EXERCISE.
Quote the data below in full, minus the images.

───── SUPPLIED INFORMATION ─────

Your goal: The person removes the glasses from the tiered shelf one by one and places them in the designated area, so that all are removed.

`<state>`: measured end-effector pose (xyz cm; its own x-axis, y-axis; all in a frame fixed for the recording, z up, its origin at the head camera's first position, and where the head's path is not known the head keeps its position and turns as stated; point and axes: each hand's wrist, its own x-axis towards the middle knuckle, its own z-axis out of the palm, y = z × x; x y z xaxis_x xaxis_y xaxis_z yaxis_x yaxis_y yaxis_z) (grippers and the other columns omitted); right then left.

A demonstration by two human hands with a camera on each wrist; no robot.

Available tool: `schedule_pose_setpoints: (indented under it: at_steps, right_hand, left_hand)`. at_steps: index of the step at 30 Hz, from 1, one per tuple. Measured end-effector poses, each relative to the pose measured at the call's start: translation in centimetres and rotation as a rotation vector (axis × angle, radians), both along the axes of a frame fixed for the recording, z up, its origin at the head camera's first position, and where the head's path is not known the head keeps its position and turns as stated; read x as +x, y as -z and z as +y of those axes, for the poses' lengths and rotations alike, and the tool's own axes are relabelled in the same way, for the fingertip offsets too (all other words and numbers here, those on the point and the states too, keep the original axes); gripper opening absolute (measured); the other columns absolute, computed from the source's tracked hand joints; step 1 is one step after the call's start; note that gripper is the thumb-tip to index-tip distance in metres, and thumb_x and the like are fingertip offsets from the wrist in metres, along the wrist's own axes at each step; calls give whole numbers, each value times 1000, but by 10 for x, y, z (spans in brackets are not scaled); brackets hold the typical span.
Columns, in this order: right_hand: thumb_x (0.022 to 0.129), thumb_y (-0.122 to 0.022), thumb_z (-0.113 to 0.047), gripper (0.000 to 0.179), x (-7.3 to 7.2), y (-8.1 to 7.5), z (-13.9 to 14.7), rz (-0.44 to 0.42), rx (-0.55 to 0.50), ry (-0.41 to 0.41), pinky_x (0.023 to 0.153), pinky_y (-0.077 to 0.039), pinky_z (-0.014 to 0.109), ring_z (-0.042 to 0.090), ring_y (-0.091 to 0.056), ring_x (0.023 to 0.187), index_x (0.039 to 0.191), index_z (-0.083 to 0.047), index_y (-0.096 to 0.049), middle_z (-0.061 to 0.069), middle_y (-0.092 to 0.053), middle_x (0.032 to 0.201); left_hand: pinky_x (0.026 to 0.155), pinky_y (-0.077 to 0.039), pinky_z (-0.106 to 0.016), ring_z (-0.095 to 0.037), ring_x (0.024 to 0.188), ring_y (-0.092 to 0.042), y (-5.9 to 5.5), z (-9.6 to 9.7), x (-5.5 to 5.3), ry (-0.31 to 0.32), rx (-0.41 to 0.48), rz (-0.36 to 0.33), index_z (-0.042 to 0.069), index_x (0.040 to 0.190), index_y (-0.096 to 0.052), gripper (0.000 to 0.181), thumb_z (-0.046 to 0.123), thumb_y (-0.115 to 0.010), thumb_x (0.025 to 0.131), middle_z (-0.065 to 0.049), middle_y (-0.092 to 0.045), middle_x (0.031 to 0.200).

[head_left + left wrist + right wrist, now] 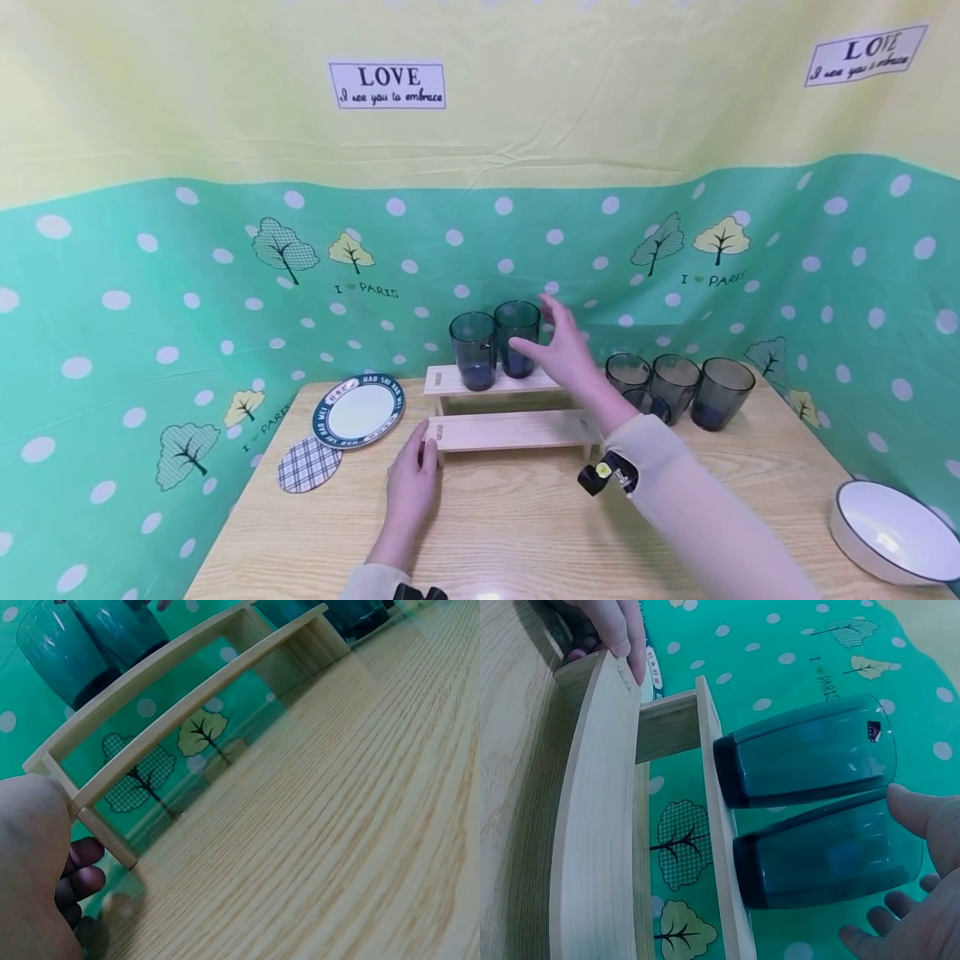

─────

COMPLETED TASK.
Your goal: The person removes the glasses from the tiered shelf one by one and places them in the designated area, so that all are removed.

`<state>`: measured end-effector pose (xyz cm; its own x-axis, y-axis; all in a frame fixed for the recording, z up, its origin at the head camera's first position, and where the head's path is not known the head keeps its position and turns as stated; point and axes: each hand's wrist, its own x-axis towards the middle knuckle, its own z-axis out of the palm, y = z × x; x y z xaxis_x xaxis_y xaxis_z yaxis_x yaxis_y yaxis_z) (grippers and the other columns omitted); right then left.

A demonstration by two human hands with a camera on each wrist; no robot.

Available tool: `schedule_pose_setpoints: (indented under it: at_steps, right_hand, left_hand)`. at_steps: index of the step at 30 Hz, from 1, one per tuple. Measured end-effector poses, each relative to the pose measured at the call's start: translation in centimetres and rotation as a rotation vector (axis × angle, radians), both along the axes of a frame fixed for the recording, z up, its origin at the head camera's first position, and where the head's path is not known the head keeps its position and turns as stated; read x as +x, y as -z and z as +y of those axes, for the poses' lengths and rotations alike, and the tool's own axes are relabelled in the same way, for the fingertip offsets too (all other words and numbers here, those on the point and the states too, keep the original axes); gripper opening absolute (measured); the other columns absolute, computed from the source's tracked hand joints; step 1 is one step after the call's start; note that gripper is the thumb-tip to index-tip distance in metres, and thumb_x and the like are fingertip offsets from the wrist in metres, along the wrist's own axes at each step; calls give whole numbers, each value times 1000, but by 10 for x, y, z (spans in brackets are not scaled); brackets hold the typical span.
Columns, in this order: right_hand: thumb_x (0.022 to 0.129), thumb_y (-0.122 to 0.022), thumb_z (-0.113 to 0.047), gripper (0.000 to 0.179), x (-7.3 to 7.2), y (-8.1 to 7.5), z (-13.9 to 14.7), rz (-0.44 to 0.42), rx (-0.55 to 0.50), ry (-0.41 to 0.41), pinky_x (0.023 to 0.153), pinky_y (-0.077 to 0.039), pinky_z (-0.014 to 0.109), ring_z (-0.042 to 0.090), ring_y (-0.091 to 0.056), ring_x (0.023 to 0.187), index_x (0.039 to 0.191), index_z (-0.083 to 0.047), index_y (-0.096 to 0.049), middle_z (-0.061 to 0.069), middle_y (-0.092 to 0.053), middle_x (0.032 to 0.201); left_hand: pinky_x (0.026 to 0.155), pinky_y (-0.077 to 0.039), pinky_z (-0.106 to 0.016), ring_z (-0.095 to 0.037), ring_x (0.024 to 0.188), ring_y (-0.092 to 0.042), y (-5.9 to 5.5), z (-9.6 to 9.7), x (-5.5 to 5.3), ry (-0.31 to 0.32), rx (-0.41 to 0.48), rz (-0.36 to 0.33), index_z (-0.042 to 0.069), index_x (0.040 to 0.190), index_y (-0.096 to 0.052), gripper (0.000 to 0.181), thumb_z (-0.046 to 0.123), thumb_y (-0.115 to 0.010), thumb_x (0.025 to 0.131), middle_z (-0.065 to 0.049), middle_y (-0.092 to 0.045), middle_x (0.031 to 0.200).

[head_left + left wrist + right wrist, now] 

No more is needed for this answer.